What is being asked. Only part of the listing is needed, namely the lines from its start through the line with "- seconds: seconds", and they should be retyped exactly.

Records provided.
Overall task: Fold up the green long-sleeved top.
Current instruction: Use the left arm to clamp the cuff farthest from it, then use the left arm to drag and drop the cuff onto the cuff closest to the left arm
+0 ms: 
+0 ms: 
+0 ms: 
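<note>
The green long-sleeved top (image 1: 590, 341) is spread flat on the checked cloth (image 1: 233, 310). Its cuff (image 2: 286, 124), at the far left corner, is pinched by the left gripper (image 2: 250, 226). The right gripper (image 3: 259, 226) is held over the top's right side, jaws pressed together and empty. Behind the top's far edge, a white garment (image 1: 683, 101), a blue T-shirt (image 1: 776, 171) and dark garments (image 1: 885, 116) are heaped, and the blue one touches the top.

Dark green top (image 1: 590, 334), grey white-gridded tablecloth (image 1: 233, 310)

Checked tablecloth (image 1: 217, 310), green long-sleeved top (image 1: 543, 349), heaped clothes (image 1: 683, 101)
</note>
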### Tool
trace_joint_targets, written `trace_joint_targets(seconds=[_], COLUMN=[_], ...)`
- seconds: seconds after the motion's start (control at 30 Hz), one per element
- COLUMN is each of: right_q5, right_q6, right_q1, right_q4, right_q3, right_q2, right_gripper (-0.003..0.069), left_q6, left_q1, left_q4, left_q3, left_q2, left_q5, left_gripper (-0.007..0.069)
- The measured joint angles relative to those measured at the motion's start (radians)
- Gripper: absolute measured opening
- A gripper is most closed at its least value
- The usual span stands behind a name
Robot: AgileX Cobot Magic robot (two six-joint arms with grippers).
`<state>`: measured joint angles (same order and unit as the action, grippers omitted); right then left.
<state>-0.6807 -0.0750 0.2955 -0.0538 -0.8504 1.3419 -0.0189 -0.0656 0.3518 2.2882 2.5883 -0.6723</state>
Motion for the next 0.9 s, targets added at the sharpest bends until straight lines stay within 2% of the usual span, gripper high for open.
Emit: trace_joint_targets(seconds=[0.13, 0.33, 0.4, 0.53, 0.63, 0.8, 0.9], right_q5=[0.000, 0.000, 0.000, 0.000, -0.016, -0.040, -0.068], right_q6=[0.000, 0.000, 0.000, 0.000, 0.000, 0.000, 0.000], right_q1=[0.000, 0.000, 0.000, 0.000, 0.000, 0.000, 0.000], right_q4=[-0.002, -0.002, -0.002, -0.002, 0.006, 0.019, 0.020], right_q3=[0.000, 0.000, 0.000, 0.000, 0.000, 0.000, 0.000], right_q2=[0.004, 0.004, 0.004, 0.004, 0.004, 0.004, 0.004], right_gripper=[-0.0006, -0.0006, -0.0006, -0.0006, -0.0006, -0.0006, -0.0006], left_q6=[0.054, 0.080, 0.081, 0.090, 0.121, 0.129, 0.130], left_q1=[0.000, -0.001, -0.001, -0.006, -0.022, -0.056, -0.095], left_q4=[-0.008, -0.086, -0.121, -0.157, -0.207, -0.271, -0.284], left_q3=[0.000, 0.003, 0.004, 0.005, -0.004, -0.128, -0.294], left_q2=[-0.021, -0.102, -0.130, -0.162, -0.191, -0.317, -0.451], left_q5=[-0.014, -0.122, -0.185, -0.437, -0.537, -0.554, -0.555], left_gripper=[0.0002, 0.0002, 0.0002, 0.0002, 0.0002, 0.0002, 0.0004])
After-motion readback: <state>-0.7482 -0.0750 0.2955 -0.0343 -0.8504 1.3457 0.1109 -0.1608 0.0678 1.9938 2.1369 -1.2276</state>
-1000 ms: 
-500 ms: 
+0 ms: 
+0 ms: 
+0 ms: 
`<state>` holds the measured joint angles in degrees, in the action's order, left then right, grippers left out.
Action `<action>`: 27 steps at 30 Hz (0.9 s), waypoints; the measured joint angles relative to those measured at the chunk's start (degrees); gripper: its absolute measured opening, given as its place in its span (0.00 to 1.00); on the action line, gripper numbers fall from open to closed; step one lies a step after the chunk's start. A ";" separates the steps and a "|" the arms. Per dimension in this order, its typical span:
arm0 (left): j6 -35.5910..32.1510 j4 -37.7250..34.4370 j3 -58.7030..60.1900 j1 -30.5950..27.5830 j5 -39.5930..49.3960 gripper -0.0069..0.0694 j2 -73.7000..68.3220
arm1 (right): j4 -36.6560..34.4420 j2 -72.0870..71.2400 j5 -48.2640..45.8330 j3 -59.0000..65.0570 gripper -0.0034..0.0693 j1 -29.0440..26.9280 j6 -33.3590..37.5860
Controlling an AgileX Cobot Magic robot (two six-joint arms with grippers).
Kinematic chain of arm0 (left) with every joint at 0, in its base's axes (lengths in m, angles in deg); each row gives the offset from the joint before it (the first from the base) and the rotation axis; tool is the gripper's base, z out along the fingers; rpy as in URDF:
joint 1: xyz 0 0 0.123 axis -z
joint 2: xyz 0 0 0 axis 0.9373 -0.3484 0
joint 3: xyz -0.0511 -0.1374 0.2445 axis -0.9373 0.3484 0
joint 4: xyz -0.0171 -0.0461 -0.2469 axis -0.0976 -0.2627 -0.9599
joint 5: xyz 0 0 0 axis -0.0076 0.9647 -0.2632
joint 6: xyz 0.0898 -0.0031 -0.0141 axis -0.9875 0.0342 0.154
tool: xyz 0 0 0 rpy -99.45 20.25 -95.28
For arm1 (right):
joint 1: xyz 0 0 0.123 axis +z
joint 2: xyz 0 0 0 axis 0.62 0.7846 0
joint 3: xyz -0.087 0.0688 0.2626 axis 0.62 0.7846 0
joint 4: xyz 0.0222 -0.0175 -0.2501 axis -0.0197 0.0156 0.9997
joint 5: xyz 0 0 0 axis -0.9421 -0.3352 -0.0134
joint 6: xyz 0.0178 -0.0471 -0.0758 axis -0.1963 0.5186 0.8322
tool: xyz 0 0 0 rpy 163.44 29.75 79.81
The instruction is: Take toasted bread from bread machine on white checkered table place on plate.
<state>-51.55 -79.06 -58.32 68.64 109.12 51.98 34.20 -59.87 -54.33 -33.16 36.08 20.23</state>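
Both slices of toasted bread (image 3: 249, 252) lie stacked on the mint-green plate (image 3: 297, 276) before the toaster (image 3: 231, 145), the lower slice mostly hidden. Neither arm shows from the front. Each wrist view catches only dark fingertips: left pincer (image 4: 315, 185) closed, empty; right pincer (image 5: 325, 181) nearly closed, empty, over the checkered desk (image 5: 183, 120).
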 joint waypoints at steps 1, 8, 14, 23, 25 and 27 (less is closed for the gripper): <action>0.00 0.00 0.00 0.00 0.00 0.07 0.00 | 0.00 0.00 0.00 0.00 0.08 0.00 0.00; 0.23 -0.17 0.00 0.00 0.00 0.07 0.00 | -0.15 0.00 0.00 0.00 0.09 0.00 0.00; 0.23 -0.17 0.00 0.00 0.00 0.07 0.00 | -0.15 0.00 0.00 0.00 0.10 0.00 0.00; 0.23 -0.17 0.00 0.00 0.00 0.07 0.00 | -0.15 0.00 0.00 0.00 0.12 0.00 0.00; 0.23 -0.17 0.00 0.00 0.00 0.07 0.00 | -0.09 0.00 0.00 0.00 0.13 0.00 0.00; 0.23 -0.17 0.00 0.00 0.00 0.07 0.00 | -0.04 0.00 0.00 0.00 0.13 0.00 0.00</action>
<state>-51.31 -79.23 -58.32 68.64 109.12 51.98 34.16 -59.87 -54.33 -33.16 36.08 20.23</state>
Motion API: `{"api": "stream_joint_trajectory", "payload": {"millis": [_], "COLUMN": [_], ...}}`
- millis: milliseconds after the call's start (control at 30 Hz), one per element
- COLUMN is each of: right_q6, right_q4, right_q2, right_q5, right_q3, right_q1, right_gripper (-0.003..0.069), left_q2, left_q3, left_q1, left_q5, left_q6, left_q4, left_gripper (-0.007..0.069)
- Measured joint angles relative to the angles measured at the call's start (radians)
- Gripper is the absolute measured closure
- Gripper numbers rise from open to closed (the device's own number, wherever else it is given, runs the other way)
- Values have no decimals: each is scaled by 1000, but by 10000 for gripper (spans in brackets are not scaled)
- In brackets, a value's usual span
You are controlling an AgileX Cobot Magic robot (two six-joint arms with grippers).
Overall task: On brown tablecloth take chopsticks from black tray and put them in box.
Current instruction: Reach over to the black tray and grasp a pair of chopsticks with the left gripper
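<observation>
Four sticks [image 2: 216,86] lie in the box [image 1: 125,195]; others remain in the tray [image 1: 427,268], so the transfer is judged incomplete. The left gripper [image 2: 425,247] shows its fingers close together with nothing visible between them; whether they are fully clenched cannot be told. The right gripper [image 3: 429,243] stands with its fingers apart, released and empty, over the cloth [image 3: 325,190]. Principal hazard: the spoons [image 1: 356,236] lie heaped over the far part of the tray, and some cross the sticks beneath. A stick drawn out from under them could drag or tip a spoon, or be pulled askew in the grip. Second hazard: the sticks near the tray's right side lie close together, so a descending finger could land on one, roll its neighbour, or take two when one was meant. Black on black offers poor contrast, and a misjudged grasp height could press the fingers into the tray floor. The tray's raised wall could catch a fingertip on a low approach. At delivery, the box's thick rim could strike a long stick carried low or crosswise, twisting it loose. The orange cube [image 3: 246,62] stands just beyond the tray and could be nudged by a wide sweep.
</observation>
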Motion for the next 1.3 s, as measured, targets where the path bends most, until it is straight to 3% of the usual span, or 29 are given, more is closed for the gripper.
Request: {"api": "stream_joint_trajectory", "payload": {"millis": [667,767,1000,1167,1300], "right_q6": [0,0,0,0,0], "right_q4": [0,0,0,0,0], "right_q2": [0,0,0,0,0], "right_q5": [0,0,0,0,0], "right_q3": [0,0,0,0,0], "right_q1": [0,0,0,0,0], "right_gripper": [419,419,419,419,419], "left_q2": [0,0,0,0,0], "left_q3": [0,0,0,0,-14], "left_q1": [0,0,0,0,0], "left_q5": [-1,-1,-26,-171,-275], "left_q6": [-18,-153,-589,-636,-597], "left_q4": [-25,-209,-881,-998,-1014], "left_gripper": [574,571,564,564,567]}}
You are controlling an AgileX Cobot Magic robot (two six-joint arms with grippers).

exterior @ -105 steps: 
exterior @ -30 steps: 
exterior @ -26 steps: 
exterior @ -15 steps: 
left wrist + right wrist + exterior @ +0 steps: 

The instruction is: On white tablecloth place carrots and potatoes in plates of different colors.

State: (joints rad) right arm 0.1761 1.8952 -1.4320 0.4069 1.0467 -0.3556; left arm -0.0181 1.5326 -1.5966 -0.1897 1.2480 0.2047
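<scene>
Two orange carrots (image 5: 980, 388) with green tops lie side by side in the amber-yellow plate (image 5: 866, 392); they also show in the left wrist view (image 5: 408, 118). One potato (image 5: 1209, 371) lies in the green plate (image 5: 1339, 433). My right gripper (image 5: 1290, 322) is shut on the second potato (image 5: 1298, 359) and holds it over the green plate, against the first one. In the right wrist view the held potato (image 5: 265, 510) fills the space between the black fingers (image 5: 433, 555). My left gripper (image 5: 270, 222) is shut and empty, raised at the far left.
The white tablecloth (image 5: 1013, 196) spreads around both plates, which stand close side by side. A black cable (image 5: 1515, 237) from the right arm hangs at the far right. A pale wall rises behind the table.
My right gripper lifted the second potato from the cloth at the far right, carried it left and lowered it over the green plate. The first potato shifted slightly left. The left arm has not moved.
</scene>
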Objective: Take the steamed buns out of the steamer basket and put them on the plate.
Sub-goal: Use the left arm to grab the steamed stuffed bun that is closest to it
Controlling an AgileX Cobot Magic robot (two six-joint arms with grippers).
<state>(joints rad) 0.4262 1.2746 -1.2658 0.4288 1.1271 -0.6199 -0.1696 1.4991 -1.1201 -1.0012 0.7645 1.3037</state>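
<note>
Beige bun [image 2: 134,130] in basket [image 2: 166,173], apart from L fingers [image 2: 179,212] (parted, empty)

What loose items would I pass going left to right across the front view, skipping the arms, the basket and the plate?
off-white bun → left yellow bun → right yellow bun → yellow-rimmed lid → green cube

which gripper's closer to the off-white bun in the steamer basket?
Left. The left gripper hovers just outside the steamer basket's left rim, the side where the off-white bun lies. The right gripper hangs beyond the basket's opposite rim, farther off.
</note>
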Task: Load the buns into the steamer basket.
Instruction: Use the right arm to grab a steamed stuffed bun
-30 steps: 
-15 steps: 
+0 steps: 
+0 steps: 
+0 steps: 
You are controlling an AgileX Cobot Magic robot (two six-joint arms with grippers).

Result.
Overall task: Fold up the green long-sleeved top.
Current instruction: Use the left arm to clamp the cuff farthest from it, then use the left arm to drag and drop the cuff onto the cuff closest to the left arm
+0 ms: 
+0 ms: 
+0 ms: 
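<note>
The green long-sleeved top (image 1: 590, 341) is spread flat on the checked cloth (image 1: 233, 310). Its cuff (image 2: 286, 124), at the far left corner, is pinched by the left gripper (image 2: 250, 226). The right gripper (image 3: 259, 226) is held over the top's right side, jaws pressed together and empty. Behind the top's far edge, a white garment (image 1: 683, 101), a blue T-shirt (image 1: 776, 171) and dark garments (image 1: 885, 116) are heaped, and the blue one touches the top.

Dark green top (image 1: 590, 334), grey white-gridded tablecloth (image 1: 233, 310)

Checked tablecloth (image 1: 217, 310), green long-sleeved top (image 1: 543, 349), heaped clothes (image 1: 683, 101)
</note>
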### Tool
trace_joint_targets, written `trace_joint_targets(seconds=[_], COLUMN=[_], ...)`
- seconds: seconds after the motion's start (control at 30 Hz), one per element

No more output is expected here.